Some, he said, have fallen ill and do not feel they can eat, while others are "sick of the poor quality of food and hygiene in this place."

"They are also affected by depression," said Cesar, who lives at the camp with his wife and their three children, ages, 14, 10 and seven.

Matamoros
A photo taken by an asylum seeker at the Matamoros camp shows a little girl living at the campsite, where asylum seekers say many children have stopped wanting to eat due to the conditions there.

No end in sight

As it stands, there appears to be no clear end in sight to the waiting that asylum seekers in Matamoros have faced.

Still, asylum seekers told Newsweek they have no plans to try to return to their home countries, with some asserting that turning back could be a deadly decision.

"We cannot go back because we are victims of organized groups," Javier, a father from El Salvador who has been waiting in Matamoros with his wife and 4-year-old daughter for six months "without any response" from the U.S. government on his asylum bid, told Newsweek.

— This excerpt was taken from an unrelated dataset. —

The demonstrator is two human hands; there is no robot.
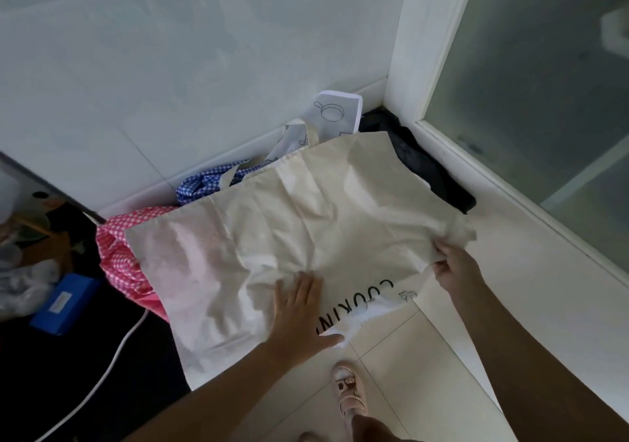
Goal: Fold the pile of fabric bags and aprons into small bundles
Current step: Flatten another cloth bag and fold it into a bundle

"If we return, it will only mean losing our families and our lives," he said.

Asylum seekers also took comfort in the belief that the U.S. government's treatment was not reflective of America as a whole.

"The bad decisions of one administration do not reflect the thinking of millions of Americans," one asylum seeker told Newsweek. "Of course, the United States is better than returning. It's a country that offers opportunities to improve your life."

Newsweek has contacted the Trump administration for comment.